Southern Smoke and Helping Hands
I had the good fortune to attend the Southern Smoke fundraiser for multiple sclerosis last night in Houston, which was an idea hatched by Chris Shepherd, one of Houston's most celebrated chefs, and owner of Underbelly and Hay Merchant restaurants.
When Shepherd heard his friend and sommelier Antonio Gianola was diagnosed with MS, he decided to "throw a huge party and raise a ton of money" for the MS Society. While Gianola's insurance is covering his medical expenses, MS is an incurable disease, so Shepherd wants to advance the search for a cure, and raise overall awareness of MS.
Shepherd themed the event around smoking, and recruited some of the biggest culinary names in the region to help with the menu, including Sean Brock (Husk/Charleston, S.C.); Aaron Franklin (Franklin Barbecue/Austin); Rodney Scott (Scott's Bar-B-Que/Hemingway, S.C.); and Houston chefs Justin Yu (Oxheart); Ryan Pera (Revival Market, Coltivare); and Seth Siegel-Gardner and Terrence Gallivan (The Pass & Provisions) who, along with Shepherd, would be cooking as the "HOUBBQ Collective."
The event was set up like a block party behind Shepherd's Underbelly and Hay Merchant, and each chef occupied a corner of the gala: Rodney Scott made pit-smoked whole hog; Aaron Franklin crafted his famous brisket; Sean Brock smoked Gulf snapper; and the HOUBBQ Collective made smoked beef shoulder; smoked beef cheeks with apple kimchi; smoked duck on bao buns; smoked beef tongue and cheek bratwurst; and smoked sticky rice tamales.
Southern Smoke was a success all around, drawing a huge crowd and raising nearly $184,000 for MS. Of course, an event this big needs sponsors to make it financially feasible, and they included the National Pork Board--who donated the pork used on the menu--Lexus, VerTerra Dinnerware, 44 Farms, the JW Marriott Houston Downtown hotel, and many more.
JW's participation proves the transferability of this event to the hotel world. Even though Southern Smoke was created by a group of independent restauranteurs and chefs, JW Marriott Houston Downtown still helped sponsor the party. It's positive exposure for the property, and shows that hotels and independents can work together for a common cause.

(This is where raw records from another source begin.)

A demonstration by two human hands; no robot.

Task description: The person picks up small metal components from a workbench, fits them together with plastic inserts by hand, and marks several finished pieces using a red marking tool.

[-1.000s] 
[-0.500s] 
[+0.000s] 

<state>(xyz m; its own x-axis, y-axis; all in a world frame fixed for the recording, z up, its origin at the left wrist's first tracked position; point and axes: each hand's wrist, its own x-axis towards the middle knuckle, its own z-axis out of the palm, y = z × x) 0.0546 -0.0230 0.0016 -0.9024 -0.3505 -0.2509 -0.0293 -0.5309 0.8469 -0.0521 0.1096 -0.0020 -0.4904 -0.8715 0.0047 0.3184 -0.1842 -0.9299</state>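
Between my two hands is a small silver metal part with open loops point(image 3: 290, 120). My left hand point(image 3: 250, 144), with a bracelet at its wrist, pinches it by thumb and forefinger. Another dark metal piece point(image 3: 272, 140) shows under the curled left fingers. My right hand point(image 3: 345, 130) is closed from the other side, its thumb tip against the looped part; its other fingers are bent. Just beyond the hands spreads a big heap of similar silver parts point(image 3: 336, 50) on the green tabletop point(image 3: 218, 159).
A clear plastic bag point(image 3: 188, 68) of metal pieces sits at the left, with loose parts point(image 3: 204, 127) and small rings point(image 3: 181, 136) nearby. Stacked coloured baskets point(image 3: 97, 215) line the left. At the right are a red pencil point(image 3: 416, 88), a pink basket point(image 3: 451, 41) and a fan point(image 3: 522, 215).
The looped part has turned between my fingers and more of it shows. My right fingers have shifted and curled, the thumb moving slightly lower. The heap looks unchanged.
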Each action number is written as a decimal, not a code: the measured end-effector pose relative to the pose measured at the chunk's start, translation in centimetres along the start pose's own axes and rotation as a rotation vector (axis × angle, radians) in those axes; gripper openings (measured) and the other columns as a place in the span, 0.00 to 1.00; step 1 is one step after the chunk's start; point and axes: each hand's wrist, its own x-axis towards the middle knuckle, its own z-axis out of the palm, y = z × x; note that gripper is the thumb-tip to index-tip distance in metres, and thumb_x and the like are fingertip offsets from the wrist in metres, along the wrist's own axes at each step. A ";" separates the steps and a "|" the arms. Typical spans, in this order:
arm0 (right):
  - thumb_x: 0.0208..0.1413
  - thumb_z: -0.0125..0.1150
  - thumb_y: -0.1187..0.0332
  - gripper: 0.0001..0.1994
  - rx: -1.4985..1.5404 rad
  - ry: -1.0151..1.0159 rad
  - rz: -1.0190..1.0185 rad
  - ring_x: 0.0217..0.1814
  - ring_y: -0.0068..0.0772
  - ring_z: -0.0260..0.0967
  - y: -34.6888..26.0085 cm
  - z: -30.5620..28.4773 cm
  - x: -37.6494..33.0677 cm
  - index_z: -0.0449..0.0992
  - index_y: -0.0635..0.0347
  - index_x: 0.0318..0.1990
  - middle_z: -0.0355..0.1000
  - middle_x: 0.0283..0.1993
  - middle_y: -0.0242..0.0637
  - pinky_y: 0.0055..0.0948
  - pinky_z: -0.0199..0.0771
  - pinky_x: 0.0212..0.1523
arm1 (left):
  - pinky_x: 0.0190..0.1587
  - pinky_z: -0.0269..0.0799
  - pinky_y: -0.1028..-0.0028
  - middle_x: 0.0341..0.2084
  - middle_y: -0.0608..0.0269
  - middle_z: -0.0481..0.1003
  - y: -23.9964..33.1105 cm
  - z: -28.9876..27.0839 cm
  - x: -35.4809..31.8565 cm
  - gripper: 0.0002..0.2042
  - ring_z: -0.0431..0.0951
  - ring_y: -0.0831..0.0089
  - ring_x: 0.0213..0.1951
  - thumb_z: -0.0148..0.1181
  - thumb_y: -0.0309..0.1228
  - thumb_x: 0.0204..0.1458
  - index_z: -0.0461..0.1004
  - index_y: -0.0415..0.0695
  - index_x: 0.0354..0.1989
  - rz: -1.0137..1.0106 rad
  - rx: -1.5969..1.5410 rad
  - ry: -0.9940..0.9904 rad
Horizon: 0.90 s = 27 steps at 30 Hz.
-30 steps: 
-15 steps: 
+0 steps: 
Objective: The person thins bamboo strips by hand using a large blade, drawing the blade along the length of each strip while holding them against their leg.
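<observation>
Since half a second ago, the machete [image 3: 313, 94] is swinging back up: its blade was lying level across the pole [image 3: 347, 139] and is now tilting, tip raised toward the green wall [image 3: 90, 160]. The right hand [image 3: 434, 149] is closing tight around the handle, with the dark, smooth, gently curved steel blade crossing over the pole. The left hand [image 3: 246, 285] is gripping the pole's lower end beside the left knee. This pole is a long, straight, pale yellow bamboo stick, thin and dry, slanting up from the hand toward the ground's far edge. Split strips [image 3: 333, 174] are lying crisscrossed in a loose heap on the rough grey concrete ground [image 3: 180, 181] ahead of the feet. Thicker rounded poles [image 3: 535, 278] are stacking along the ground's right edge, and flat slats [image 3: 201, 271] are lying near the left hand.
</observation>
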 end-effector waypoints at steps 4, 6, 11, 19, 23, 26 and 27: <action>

For hoteliers reading this, think about how something like Southern Smoke could work at your own property, raising money for a charitable cause--perhaps one that directly affects an employee--and how you could recruit the culinary stars in your region to create a memorable event. You already have the infrastructure and real estate to make it happen. And, because hotels are always seeking group business, think about how event sponsors from the corporate world could eventually become meetings and catering clients too.